WHAT TO PRODUCE: What is needed is the number of lines below that contain the word "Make", with no other output.

== Segment start ==

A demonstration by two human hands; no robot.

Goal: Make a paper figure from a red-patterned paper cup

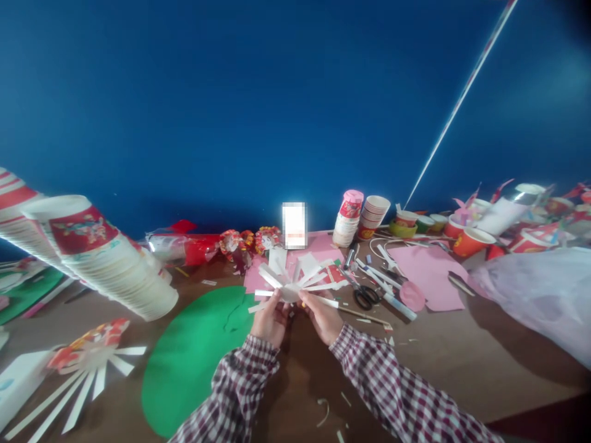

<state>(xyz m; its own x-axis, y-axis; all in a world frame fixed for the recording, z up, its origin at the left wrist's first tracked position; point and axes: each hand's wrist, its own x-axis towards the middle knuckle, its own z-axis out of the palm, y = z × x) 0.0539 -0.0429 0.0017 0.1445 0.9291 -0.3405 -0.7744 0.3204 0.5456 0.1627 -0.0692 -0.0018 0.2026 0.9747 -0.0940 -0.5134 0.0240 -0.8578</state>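
Nearest, paper scraps lie on the surface. Beyond them, the left hand and right hand pinch the white cutout at opposite sides of its center, strips splayed outward. Scissors lie right of it. Farther back, two cup stacks stand before the blue wall.

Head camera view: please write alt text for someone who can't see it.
A person's left hand and right hand hold a white paper piece with strips fanning from its middle, over a brown table. A green sheet and stacked paper cups are at left; scissors and a pink sheet lie at right.
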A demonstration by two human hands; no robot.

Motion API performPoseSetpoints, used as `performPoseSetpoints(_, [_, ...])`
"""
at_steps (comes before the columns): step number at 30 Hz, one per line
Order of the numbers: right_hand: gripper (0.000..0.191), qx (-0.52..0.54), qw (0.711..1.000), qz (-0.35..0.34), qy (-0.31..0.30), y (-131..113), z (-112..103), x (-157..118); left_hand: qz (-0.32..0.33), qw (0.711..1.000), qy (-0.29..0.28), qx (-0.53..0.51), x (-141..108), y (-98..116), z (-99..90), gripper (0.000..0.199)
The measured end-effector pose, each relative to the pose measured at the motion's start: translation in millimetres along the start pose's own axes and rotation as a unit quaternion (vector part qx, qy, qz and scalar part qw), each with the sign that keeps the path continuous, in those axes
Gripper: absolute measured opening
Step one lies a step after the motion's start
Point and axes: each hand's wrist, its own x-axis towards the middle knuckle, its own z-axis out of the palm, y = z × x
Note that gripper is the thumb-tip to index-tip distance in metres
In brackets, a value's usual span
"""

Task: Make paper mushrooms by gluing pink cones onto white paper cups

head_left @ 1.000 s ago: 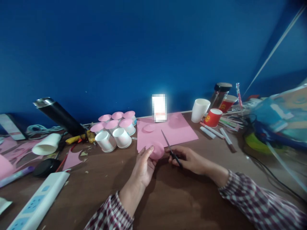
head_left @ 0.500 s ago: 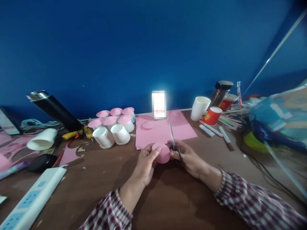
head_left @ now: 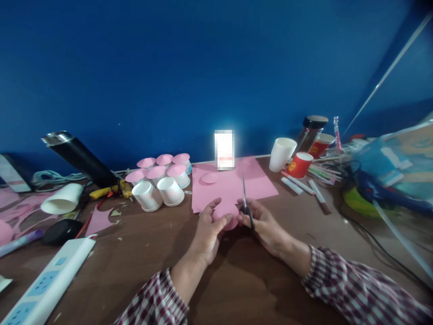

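Note:
Between my hands is a small pink paper disc (head_left: 223,211). My left hand (head_left: 209,232) grips it by the left side, thumb on top. A pair of scissors (head_left: 245,194) with dark handles is in my right hand (head_left: 265,223), its blades pointing away from me; the thumb and a fingertip of that hand reach the disc's right edge. Just beyond lie pink paper sheets (head_left: 250,183) with another pink disc (head_left: 209,178) on top. To the left stand several white paper cups topped with pink discs (head_left: 156,172), and two uncovered white cups (head_left: 171,191) in front.
At left are a black flask (head_left: 84,158), a tipped white cup (head_left: 62,199), pink paper scraps (head_left: 100,220) and a white power strip (head_left: 47,280). On the right stand a white cup (head_left: 283,154), red cups (head_left: 300,165) and markers (head_left: 292,185). A blurred bright device (head_left: 224,150) is by the wall.
My left thumb and fingers have shifted their hold on the pink disc, the thumb sliding right across it. The scissors stay in my right hand, turned slightly.

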Motion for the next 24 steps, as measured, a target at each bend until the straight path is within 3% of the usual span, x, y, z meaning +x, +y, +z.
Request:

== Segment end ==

SOLUTION TO THIS PROBLEM: 2